Auto production, 2024
Black Metal atmosphérique, France
Album CD
Kaëlig Cornec est un musicien dont vous entendrez peu parler. Tout seul dans son coin, dans la solitude de son inspiration, il bricole sans grands moyens ni promotion des hosties dans des styles, black ou doom mais toujours instrumental aux confins de l’ambient, qui aiment se nourrir de l’isolement et d’une approche artisanale. Si Etna lui permet de sculpter sa vision d’un dolorisme funèbre, Tenebrisme l’entraîne dans la sente d’un art noir plus dissonant qu’atmosphérique. Que le bonhomme cite comme référence des compositeurs de musique moderne ou de bandes originales de films dit déjà beaucoup de son approche du genre, dont l’absence de chant souligne encore davantage les atours quasi cinématographiques.
Sisyphe est sa quatrième manifestation sous cette bannière, tiré sous format CD à 15 exemplaires seulement. De l’aveu même de l’intéressé, en produire plus ne servirait à rien tant ce projet demeure confidentiel, destiné qu’à une petite poignée d’amateurs. Au vrai, l’art que fabrique Tenebrisme se révèle tellement particulier qu’on se demande quel public il peut bien viser, trop ambient ou funèbre pour les fans de black atmo, trop rapide pour les doomeux, trop extrême pour les passionnés de musique classique. Ce qui fait de lui un secret, un mystère, chéri par quelques fidèles. Et plus encore que ses devanciers, ce nouvel album se mérite et ne s’adresse pas à toutes les oreilles. Ne proposant que deux pistes dont la principale s’étire sur plus de quarante minutes, dire qu’il est peu accessible tient du doux euphémisme. L’ambiance y est austère, sa défloration, peu aisée.

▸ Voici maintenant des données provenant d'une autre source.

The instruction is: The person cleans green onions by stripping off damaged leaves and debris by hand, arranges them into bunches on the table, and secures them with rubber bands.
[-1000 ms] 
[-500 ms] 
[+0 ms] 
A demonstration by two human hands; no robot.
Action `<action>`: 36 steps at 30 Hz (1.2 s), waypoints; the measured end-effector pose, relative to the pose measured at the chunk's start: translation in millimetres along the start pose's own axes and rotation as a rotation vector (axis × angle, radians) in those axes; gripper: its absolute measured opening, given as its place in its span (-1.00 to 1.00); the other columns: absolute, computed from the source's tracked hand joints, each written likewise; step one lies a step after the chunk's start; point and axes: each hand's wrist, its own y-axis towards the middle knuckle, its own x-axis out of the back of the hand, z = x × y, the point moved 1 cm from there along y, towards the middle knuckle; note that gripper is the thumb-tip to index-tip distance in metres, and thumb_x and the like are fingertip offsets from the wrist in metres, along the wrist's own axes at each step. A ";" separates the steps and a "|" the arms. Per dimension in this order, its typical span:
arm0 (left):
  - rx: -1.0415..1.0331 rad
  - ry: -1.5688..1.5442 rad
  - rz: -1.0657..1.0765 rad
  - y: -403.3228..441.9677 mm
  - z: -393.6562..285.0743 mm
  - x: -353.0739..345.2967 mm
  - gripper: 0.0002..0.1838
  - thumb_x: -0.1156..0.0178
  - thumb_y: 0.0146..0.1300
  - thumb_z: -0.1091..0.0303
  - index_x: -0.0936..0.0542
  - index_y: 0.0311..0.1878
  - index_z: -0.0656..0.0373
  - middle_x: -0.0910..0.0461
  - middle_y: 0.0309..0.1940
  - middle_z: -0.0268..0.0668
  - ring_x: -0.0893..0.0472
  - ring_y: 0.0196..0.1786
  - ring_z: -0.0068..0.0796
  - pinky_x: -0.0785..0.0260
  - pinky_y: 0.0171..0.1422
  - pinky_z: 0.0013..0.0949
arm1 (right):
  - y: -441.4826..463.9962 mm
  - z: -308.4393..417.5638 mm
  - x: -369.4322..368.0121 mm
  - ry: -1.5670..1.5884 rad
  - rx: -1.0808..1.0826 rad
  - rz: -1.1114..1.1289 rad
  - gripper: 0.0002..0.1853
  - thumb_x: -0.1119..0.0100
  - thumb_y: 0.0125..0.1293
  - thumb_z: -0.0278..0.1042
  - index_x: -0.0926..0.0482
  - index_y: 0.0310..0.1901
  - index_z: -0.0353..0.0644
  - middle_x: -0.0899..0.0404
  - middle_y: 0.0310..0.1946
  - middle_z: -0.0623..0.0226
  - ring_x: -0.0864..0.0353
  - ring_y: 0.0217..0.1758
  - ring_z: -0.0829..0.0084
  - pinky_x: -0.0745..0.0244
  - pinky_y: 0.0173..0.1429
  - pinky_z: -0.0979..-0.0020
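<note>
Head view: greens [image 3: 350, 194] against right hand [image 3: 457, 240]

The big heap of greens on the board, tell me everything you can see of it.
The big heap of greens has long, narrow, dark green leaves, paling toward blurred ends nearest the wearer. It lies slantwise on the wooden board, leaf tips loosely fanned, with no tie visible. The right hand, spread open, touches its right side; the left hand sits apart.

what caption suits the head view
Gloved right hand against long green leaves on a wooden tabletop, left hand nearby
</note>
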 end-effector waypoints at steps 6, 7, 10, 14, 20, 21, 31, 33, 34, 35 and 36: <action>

Pourtant, derrière son caractère hermétique fourmillent de multiples détails qui le rendent passionnant. Comme il l’avait fait sur Nous n’avons que le choix du noir (2023) où se glissait une relecture d’une oeuvre de Alexandre Scriabine, Kaëlig reprend une pièce d’un compositeur classique, Charles Ives, dont l’honnêteté oblige votre serviteur à reconnaître qu’il ne le connaissait pas. Difficile alors de juger du résultat si ce n’est que la reprise en question se pare d’une dimension funéraire qui la rapproche des premiers Until Death Overtales Me et en fait un prélude idéal avant le gros morceau de l’écoute.
D’une lancinance rampante mais parfois secoué par de furieuses éruptions, ‘Sisyphe’ a quelque chose d’un périple à la fois intimiste et torrentueux. Les plus pointus d’entre vous y distingueront des emprunts à Claude Debussy et les plus cinéphiles, des hommages à l’immense François de Roubaix dont les notes mélancoliques du Samouraï notamment, surgissent comme un fantôme du passé. Celles-ci s’intègrent parfaitement à un ensemble tout en progression, qui se déploie tranquillement, entre musique de film et black doom funéraire corrodé d’émanations drone. Ressac inexorable, le caractère massif et indivisible de ‘Sisyphe’ impose une écoute aussi attentive que solitaire et il paraît vain de chercher à en décrire tous les méandres au risque de priver le curieux qui tentera de le pénétrer d’une part de sa force d’envoûtement.
Tenebrisme mérite la découverte. Et si de part son format et sa nature, Sisyphe n’apparait pas comme la porte d’entrée la plus facile pour cela, il gronde cependant d’une myriade de trésors qui en font peut-être la plus belle création de son auteur.